Bologna, capitale mondiale del gol olimpico: due squadre diverse in rete dalla bandierina. Storia di un colpo magico, da Onzari a Pulgar
Claudio Giambene 4 Febbraio 2018Un gesto tecnico naif, ammantato di una magia tipicamente sudamericana. Loro l’hanno inventato, loro lo hanno continuato a praticare. Soprattutto in Colombia, terra di Gabriel Garcia Marquez e del suo ‘realismo magico’, ma anche di James Rodriguez. Nel gennaio 2004, realizzò una doppietta da corner nella finale del Pony Futbol, il più importante torneo giovanile nazionale. Aveva 12 anni e vestiva la maglia dell’Academia Tolimense.
Chissà se aveva sentito parlare di Marcos Coll, suo connazionale che nel mondiale cileno del ’62 segnò l’unico gol olimpico della Coppa del Mondo. E a subirlo non fu uno qualunque: Lev Jascin, unico numero uno di sempre a vincere il Pallone d’Oro.
Quel giorno, il piccolo James replicò la magia di Juan Alberto “Cococho” Alvarez, autore di una doppietta ‘olimpica’ nel 1976 con la maglia del Deportivo Cali contro il Cucuta. Uno specialista, che aveva da vincere anche una competizione interna. In quel Cali c’era anche Angel Maria Torres che sapeva incantare i portieri calla bandierina. E infatti in una gara di Libertadores del 1979, successe l’incredibile: Alvarez e Torres a segno nella stessa gara. 3-2 al Quilmes e ingresso nella storia.

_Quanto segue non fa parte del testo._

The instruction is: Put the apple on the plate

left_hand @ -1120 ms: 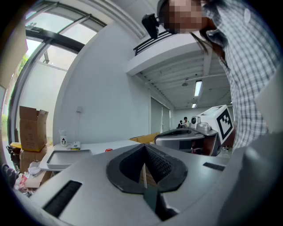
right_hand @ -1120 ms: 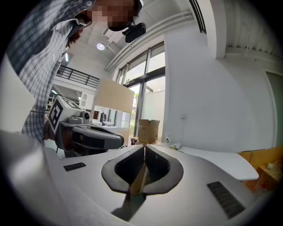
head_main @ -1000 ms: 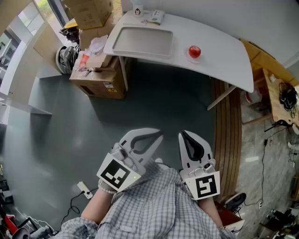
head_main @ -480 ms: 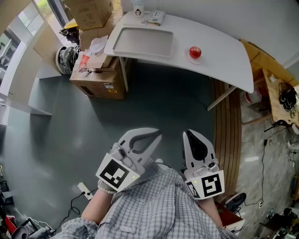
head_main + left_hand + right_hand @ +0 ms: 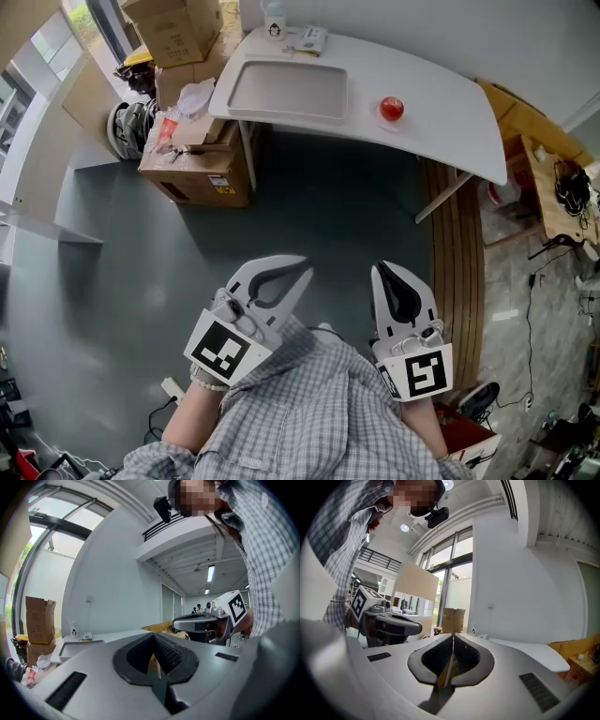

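**Apple** [image 5: 392,109]. One piece, red and round. It rests on the white desk [image 5: 441,117], on the desk's right half and in from the edge. Seen from above, the outline is close to a circle, so no long axis shows. The stem end is too small to make out, so I cannot tell which way it points.

**Plate** [image 5: 286,89]. White, shallow and rectangular with rounded corners, its long side running along the desk. It sits left of the apple and apart from it, with bare desk between them.

**Left tool** [image 5: 305,264]. The jaws are pressed together at the tips, with an oval gap behind them, and they hold nothing. The person holds it low, in front of a checked shirt [image 5: 319,412] and over the grey floor [image 5: 309,197]. It is angled up toward the desk.

**Right tool** [image 5: 378,269]. The jaws are closed tip to tip and hold nothing. It sits beside the left tool, apart from it, and points the same way.

**Apple relative to the tools.** It is well apart from both, on the far side of the open floor. It lies almost straight ahead of the right tool, and ahead and to the right of the left tool.

**Sundries.** A small bottle [image 5: 273,21] and a flat packet [image 5: 307,39] sit at the desk's far edge, behind the plate. Cardboard boxes [image 5: 192,169] stand on the floor by the desk's left end.
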Motion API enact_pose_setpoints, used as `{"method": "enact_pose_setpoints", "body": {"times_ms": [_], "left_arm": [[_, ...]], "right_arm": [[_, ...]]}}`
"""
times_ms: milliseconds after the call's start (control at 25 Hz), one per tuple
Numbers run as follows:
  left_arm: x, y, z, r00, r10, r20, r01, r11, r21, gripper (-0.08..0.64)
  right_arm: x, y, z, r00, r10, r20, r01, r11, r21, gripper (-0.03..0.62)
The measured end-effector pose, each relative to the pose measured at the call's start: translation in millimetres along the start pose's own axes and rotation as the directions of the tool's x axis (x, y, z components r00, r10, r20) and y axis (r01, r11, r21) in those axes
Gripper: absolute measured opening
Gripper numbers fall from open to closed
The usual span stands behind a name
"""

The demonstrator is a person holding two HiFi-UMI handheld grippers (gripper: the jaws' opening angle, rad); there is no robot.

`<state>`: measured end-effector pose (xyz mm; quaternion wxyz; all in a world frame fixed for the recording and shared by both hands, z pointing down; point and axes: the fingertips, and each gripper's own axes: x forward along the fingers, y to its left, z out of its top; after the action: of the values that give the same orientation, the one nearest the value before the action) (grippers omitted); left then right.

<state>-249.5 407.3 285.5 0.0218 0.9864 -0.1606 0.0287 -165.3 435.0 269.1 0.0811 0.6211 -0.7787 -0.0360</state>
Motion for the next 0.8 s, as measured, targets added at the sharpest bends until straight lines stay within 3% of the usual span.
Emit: {"method": "enact_pose_setpoints", "body": {"times_ms": [280, 520, 800], "left_arm": [[-14.5, 13.3, -14.7, 0.999, -0.001, -0.038, 0.000, 1.000, -0.017, 0.005], [-4.4, 23.6, -19.1, 0.999, -0.010, -0.051, 0.009, 1.000, -0.024, 0.005], [42.6, 37.5, -21.1, 0.998, 0.003, -0.067, -0.003, 1.000, -0.004, 0.005]], "right_arm": [[2.4, 15.4, 12.2, 1.000, -0.022, 0.023, 0.024, 0.994, -0.105, 0.021], [15.5, 9.0, 3.5, 1.000, -0.016, 0.001, 0.016, 0.996, -0.083, 0.021], [33.9, -30.5, -23.7, 0.999, -0.015, -0.048, 0.011, 0.995, -0.095, 0.021]]}}
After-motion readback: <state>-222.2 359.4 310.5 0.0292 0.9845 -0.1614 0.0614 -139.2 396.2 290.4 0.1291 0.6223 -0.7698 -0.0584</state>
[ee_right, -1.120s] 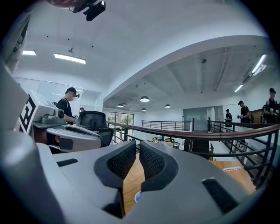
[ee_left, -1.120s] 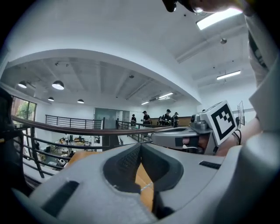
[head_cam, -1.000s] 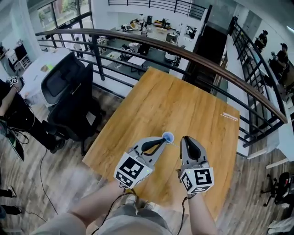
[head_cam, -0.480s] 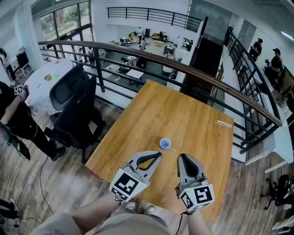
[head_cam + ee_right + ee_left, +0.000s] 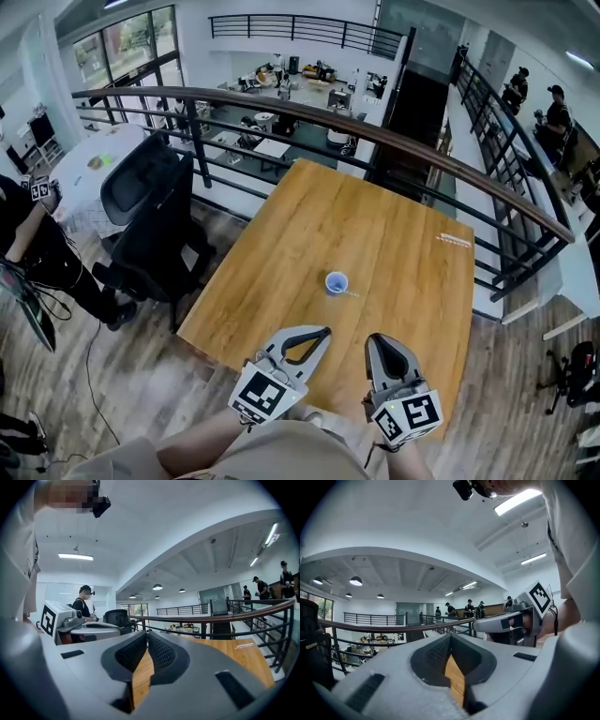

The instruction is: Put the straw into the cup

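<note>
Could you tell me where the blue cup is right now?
Head view: the blue cup stands near the middle of the wooden table, ahead of the left tool and right tool, touching neither.

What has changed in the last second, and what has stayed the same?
Both grippers drew back from the cup toward the person. The left gripper, whose tips were at the cup, and the right gripper now sit over the near edge of the table, both shut and empty. The cup stayed in place, with the straw at its side.
</note>
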`<state>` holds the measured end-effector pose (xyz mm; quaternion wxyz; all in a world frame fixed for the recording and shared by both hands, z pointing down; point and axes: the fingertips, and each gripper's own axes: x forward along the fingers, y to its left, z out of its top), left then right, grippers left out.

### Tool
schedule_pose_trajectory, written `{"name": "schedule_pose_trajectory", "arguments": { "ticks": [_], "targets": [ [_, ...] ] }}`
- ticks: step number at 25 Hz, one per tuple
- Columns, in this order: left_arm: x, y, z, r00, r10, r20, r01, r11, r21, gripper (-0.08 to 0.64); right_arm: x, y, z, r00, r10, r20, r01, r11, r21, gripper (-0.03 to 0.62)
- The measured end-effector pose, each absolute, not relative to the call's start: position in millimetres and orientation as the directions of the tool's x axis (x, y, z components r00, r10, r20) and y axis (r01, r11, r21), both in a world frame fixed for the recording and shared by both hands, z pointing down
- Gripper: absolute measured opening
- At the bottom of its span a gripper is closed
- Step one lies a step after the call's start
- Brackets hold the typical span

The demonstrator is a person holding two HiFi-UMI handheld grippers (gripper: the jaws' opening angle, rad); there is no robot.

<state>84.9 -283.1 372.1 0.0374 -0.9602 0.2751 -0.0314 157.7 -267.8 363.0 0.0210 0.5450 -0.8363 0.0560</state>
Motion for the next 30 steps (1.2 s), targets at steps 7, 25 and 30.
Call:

Eventi speciali, inusuali e miracolosi. Come quello di Charlie Tully, nordirlandese del Celtic Glasgow che nel ’53 segnò dal corner in semifinale di Coppa di Scozia. Inutile, perché l’arbitro annullò: il pallone era fuori dalla lunetta. Angolo da ribattere. Nessun problema per Tully. Stessa traiettoria, gol buono.
Clamoroso, ma forse neanche lui poteva competere col tedesco Bernd Nickel, icona dell’Eintracht Francoforte negli anni ’70. Il suo palcoscenico era il Waldstadion e lì dentro riuscì a battezzare, tutte e quattro gli angoli del campo. Sempre col suo sinistro, a volte a rientrare, altre con l’esterno. Una sorta di trivela ante litteram rimasta nella storia del calcio tedesco. Anche il leggendario Sepp Maier dovette piegarsi al suo furore balistico. Ah, per la cronaca, quel giorno il Bayern Monaco uscì dal Waldstadion con il cappotto: 6-0 e mesto ritorno in Baviera.
Succedeva spesso in passato, meno nel calcio moderno, anche se Ronaldinho, Baggio, Beckham e il Papu Gomez hanno scritto il loro nome in un club esclusivo, capeggiato da un gigante turco di quasi due metri che in pochi ricordano. Si chiamava Sükrü Gülesin, giocava nel Besiktas e negli anni ’50 giocò anche in Italia, prima a Palermo, poi alla Lazio. Fisico da bulldozer, piede incantato: 32 gol in carriera dalla bandierina. Aveva iniziato la sua carriera come portiere e questo lo aiutava a capire come rendere loro la vita impossibile sui calci d’angolo. Perfezionò la sua tecnica con Giuseppe Meazza, suo allenatore in Turchia. Col suo piedone, fu il più grande di tutti. Oggi Sükrü verrebbe mandato a saltare in area. Ma forse dopo quei 200 secondi bolognesi, il vento girerà. A rientrare, ovviamente.